TO DO -
Skip the pictures. Give all the data again exactly.
######
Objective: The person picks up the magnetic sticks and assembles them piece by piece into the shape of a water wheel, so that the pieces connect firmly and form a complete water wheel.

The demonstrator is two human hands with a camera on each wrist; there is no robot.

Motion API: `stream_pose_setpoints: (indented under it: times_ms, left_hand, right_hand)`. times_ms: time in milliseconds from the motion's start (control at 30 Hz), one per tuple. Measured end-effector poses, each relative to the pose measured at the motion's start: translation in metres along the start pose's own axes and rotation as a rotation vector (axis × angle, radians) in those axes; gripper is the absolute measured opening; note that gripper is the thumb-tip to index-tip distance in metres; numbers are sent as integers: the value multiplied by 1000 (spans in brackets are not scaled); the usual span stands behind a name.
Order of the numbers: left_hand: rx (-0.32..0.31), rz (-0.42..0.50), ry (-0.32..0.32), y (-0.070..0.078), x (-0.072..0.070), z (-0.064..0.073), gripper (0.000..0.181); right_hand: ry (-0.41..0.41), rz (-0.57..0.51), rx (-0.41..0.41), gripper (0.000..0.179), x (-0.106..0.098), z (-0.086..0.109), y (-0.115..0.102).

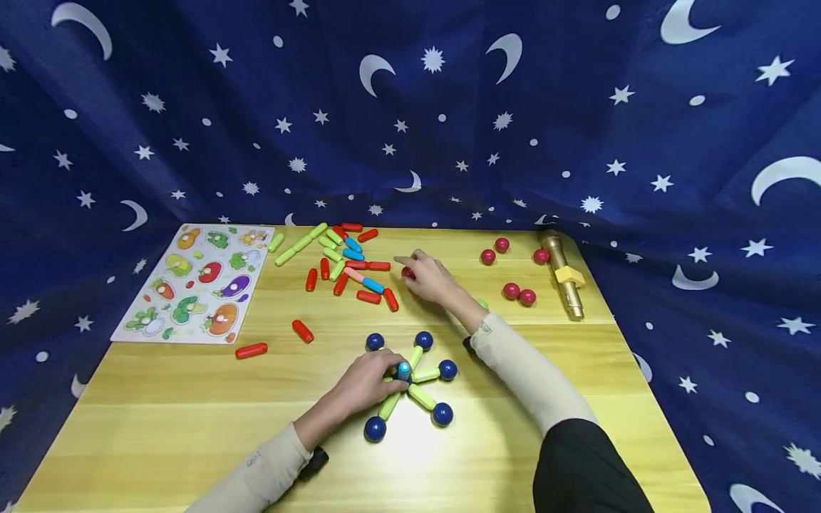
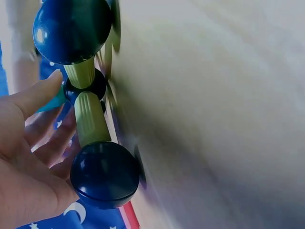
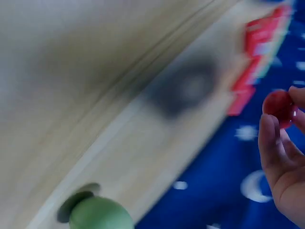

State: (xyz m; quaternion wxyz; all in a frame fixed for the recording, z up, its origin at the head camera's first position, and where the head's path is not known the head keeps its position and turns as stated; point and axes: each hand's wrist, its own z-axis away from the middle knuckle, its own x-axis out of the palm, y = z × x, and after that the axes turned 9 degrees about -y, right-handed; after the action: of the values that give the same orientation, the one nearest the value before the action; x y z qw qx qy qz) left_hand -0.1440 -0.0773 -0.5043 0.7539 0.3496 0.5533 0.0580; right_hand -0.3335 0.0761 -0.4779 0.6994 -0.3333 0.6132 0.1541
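My left hand pinches a short blue rod that stands upright at the hub of a star-shaped build. Light green rods spread from that hub, each tipped with a dark blue ball. In the left wrist view, thumb and fingers lie beside a green rod and its blue ball. Farther back, my right hand holds a red ball between thumb and fingertips. The right wrist view shows it raised off the table.
Loose red rods, green rods and blue rods lie at the back. Several red balls sit at right beside a gold tube. A vegetable picture board lies left. A green ball is near my right wrist.
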Motion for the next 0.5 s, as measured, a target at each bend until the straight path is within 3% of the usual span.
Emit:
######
RESULT FOR THIS TASK -
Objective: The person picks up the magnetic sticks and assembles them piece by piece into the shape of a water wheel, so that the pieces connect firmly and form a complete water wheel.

The demonstrator is two human hands with a camera on each wrist; there is no robot.

Motion API: `stream_pose_setpoints: (indented under it: times_ms, left_hand, right_hand)`. times_ms: time in milliseconds from the motion's start (control at 30 Hz), one per tuple. Measured end-effector poses, each relative to the pose measured at the motion's start: translation in metres along the start pose's own axes and rotation as a rotation vector (axis × angle, radians) in those axes; gripper is the absolute measured opening; note that gripper is the thumb-tip to index-tip distance in metres; numbers are sent as integers: the value multiplied by 1000 (spans in brackets are not scaled); the usual span stands behind a name.
Order of the numbers: left_hand: rx (-0.32..0.31), rz (-0.42..0.50), ry (-0.32..0.32), y (-0.070..0.078), x (-0.072..0.070), z (-0.064..0.073), gripper (0.000..0.181); right_hand: ry (-0.41..0.41), rz (-0.57..0.51), rx (-0.41..0.41), gripper (0.000..0.179), x (-0.106..0.098), z (-0.086..0.109), y (-0.115..0.102).


State: (xyz m; quaternion wxyz; all in a frame fixed for the recording, z up, its origin at the head camera's first position, and where the head's path is not known the head keeps its position and turns as stated; point and axes: each hand's wrist, its own z-axis away from the middle knuckle, its own x-axis out of the palm, y = z × x, and after that the axes turned 9 degrees about -y, right-handed; after the action: of the values that give the same orientation, the one nearest the value before the action; x y z qw qx qy qz) left_hand -0.1440 -0.0773 -0.5043 0.7539 0.3496 0.5533 0.0580; right_hand -0.3335 0.0761 -0.4779 0.6994 -0.3333 0.6132 0.1541
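My left hand pinches a short blue rod that stands upright at the hub of a star-shaped build. Light green rods spread from that hub, each tipped with a dark blue ball. In the left wrist view, thumb and fingers lie beside a green rod and its blue ball. Farther back, my right hand holds a red ball between thumb and fingertips. The right wrist view shows it raised off the table.
Loose red rods, green rods and blue rods lie at the back. Several red balls sit at right beside a gold tube. A vegetable picture board lies left. A green ball is near my right wrist.
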Motion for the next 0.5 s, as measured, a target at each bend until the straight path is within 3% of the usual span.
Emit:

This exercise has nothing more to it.